The aromas of lunch were fabulous but we were still stuffed from breakfast and so cappuchino and carrot cake was all I could manage - huge portions and absolutely delicious!  After a slight detour (caused by a serious lack of road signage!) we headed back south, cutting past Stirling and then Edinburgh, impressed that both iconic castles were clearly visible from the road.  The landscape became much more 'lowland' than 'highland' as we moved onwards, past all the roads that wanted us to head back to Edinburgh (the Botanic Gardens! the festival! the castle! the Royal Yacht! the Zoo!) and on, eventually to Coldstream.
 
Coldstream has never really appealed to me much - I had a bad experience with an unpleasant sausage roll there aged seven which has lingered long in the memory even though the shop that sold it is long gone.  When we arrived there, it seemed just as grey and inhospitable as I remembered it and the local 'jobsworth' official (complete with hi-vis jacket!) was locking up the public toilets for the day - at half past three in the afternoon!  However, we'd passed a sign for a craft and tea shop just on the outskirts of Coldstream, so we retraced our steps and found ourselves in a gorgeous parkland estate - The Hirsel - which belongs to the family of  Sir Alec Douglas-Home. Here the toilets, cafe and little independent craft shops stayed open till five and we were entertained by another family of baby swallows!  It really redeemed Coldstream and we intend to return in rhododendron season!
 
Back on the road again and we slipped over the river and into Northumbria without any fanfare at all.  England seemed somewhat - dull - by comparison and were home within two hours.  A magical three days - we'd covered about 650 miles all told - restorative and soothing.  I love Scotland, quite ridiculously!
 
 

Wednesday, 4 September 2013

The Great G&P road trip part 2

Of course, the reason for our visit wasn't Grouse or Partridge at all, but this:

 
You can travel on the same line from Fort William to Malaig on the ordinary everyday train and it doesn't cost as much - but it's as much the ride on the steam train as the scenery we go for and anyway, they don't hold a raffle for a bottle of whisky on the ordinary train, or sell you a lovely scenic map showing you where you're going!  Many people on the train were travelling specifically because of this:

The Glenfinnan viaduct actually exists - it wasn't painted or CGId on the films - they didn't need to because it is entirely magical in its own right. You can just see the front of the engine on the far right of the picture as it starts to go round the bend of the track.  The little boy opposite us on the train really believed we were going to go past Hogwarts - although as he said we wouldn't be able to see it because we were all just Muggles!  We nevertheless spent the tunnels worrying about Dementors...
 
At Glenfinnan station we had a fifteen minute stop - autumn colours just starting here but I'd love to go back late September some time and see the real blaze of colour the deciduous woodlands would make.
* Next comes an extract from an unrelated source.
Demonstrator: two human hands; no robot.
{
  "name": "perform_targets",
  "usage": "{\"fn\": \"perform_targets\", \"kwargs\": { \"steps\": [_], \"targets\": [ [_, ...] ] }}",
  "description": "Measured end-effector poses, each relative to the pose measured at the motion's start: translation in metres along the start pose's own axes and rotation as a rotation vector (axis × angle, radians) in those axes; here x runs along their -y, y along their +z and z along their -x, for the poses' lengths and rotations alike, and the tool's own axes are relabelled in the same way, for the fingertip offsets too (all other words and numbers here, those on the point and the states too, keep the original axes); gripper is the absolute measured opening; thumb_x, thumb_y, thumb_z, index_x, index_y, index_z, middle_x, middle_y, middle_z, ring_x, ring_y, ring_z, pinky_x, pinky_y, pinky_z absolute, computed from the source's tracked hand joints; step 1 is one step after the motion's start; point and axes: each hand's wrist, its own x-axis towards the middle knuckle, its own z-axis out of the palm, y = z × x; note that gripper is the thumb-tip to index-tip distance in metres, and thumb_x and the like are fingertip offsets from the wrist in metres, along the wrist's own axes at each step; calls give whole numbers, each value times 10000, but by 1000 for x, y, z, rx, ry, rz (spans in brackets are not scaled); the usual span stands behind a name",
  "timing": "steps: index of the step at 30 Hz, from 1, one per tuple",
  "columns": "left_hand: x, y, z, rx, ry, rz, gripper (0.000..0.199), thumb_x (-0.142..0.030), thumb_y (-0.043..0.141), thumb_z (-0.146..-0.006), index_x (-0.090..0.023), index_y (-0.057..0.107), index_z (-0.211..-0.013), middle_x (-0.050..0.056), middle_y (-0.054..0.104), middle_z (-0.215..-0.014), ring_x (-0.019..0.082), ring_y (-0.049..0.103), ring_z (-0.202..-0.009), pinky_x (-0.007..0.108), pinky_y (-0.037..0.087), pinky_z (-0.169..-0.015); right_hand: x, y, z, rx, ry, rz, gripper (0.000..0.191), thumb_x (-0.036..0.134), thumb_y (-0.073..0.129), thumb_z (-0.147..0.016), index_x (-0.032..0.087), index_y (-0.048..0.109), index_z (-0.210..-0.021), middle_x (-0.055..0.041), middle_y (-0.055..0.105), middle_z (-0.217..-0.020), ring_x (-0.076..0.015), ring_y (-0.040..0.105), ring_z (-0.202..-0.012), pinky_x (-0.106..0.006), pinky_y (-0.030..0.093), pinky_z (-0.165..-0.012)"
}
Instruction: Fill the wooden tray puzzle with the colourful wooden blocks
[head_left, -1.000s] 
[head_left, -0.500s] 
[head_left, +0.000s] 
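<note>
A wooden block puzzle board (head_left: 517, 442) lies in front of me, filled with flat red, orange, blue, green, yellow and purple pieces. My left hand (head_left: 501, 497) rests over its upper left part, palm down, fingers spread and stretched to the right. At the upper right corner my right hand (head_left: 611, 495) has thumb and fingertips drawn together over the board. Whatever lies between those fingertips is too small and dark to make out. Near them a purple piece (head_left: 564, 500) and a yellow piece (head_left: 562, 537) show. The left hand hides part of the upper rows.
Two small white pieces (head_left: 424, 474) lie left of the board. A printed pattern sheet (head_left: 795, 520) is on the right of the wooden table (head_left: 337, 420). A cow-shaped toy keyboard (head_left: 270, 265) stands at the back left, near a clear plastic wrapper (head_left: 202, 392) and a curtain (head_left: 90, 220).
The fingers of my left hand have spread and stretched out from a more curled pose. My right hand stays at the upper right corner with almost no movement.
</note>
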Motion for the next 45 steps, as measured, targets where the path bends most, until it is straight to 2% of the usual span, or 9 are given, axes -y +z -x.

Then on to Malaig where there was time to raid their second hand bookshop and sample the delights of the delicious scones in the Tea Garden tea rooms (we'd had too much breakfast to manage the fish and chips we'd promised ourselves!)  As I'd expected, the sight of Eig, Rhum and Skye almost within touching distance did make me want to leap on a 'bonnie boat':
(I resisted. There are plans afoot for next year already...!)
 
On our return to Fort William we went in search of Neptune's Staircase, a ladder of locks which comes towards the end of the Caledonian canal, designed to enable cargo to travel from the North Sea to the Atlantic ocean without having to 'go round the top bit'!  It was a cool, breezy but fine afternoon and the walk up and down the lock side gave us more of an appetite.  I was particularly impressed with the views of Ben Nevis and the hydroelectric system - the cloud makes it look as if the top of the mountain is missing here:
Day 2 ended in the same fabulous restaurant we'd eaten in the night before - we figured that it had been so good it was pointless looking anywhere else for food!  It was a fabulous experience and something we'd all really enjoyed doing - we've been talking about it for years and it was worth the wait - it has to be one of the most beautiful routes in the country!  However, the excitement caught up with all of us: I retreated to my room at 10pm and had the earliest night I think I've had for thirty years.  Day 3 held the promise of finally seeing Hamish's wee glen 'in the flesh' as it were...
 
(By the way, we didn't win the raffle! Maybe next time...)


Sunday, 1 September 2013

As promised - The Great Grouse and Partridge Road trip 2013 Day one

Tomorrow, life goes back to being real and earnest and I have to start working for my living again.  However, it's been a fabulous summer and we rounded it off it true style last week with a three day drive-fest around Scotland, which somehow managed to combine taking my father away for his 70th birthday and a quick reconnaisance of Grouse and Partridge related places!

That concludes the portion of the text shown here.